**Problem description**
Retype the material below exactly, from its first line through the line with "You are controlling"; the pictures stay out.

**Source data**

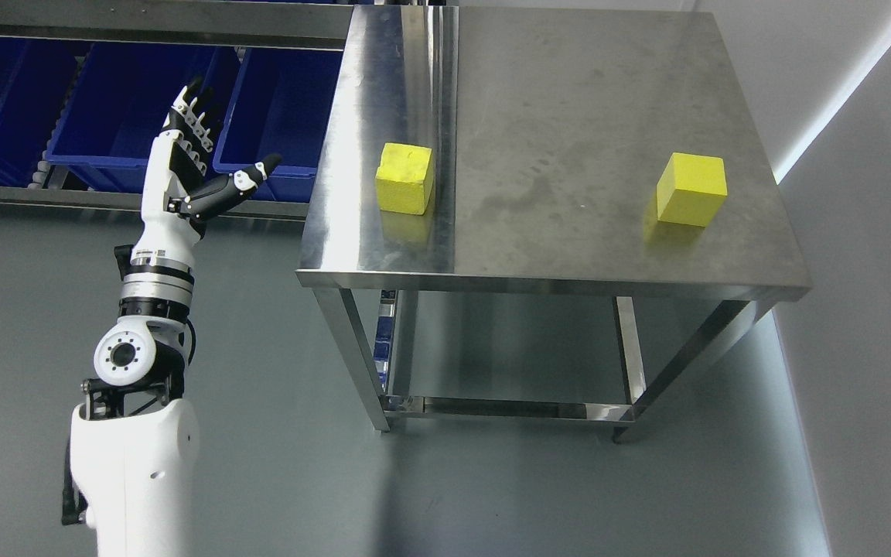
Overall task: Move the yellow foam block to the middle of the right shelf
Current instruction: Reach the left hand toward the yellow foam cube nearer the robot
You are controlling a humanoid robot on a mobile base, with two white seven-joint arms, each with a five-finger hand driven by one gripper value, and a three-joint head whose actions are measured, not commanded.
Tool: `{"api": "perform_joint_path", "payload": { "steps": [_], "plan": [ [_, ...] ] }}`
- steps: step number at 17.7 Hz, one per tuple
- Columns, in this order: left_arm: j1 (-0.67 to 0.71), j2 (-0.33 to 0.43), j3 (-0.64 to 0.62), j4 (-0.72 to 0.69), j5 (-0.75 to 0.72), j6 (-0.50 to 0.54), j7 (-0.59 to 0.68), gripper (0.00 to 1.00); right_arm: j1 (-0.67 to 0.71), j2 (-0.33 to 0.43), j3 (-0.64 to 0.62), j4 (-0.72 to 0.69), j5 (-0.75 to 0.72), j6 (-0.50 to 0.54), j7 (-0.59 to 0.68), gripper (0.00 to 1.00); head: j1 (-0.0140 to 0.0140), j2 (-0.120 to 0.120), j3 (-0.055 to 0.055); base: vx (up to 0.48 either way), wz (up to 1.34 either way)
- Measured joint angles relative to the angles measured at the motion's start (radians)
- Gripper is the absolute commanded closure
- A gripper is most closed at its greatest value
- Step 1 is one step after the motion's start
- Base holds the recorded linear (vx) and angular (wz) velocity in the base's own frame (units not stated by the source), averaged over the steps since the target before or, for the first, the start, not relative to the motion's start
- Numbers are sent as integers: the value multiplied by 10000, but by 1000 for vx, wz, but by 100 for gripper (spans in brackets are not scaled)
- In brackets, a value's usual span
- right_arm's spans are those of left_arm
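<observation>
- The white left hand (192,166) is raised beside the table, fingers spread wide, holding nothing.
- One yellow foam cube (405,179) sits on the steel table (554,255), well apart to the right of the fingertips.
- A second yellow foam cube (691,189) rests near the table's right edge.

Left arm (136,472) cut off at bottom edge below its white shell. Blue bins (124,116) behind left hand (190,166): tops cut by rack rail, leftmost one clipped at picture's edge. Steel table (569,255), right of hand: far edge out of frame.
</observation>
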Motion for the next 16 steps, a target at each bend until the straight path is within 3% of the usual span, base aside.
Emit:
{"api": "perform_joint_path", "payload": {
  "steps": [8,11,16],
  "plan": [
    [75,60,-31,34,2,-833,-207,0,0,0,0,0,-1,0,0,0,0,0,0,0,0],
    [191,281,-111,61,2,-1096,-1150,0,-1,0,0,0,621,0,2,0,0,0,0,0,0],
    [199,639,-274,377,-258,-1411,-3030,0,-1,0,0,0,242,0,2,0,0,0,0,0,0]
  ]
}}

**Solution below**
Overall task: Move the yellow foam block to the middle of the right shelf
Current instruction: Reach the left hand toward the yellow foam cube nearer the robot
You are controlling a humanoid robot on a mobile base, with two white seven-joint arms, each with a five-finger hand driven by one gripper value, and a three-joint head whose actions are measured, not commanded.

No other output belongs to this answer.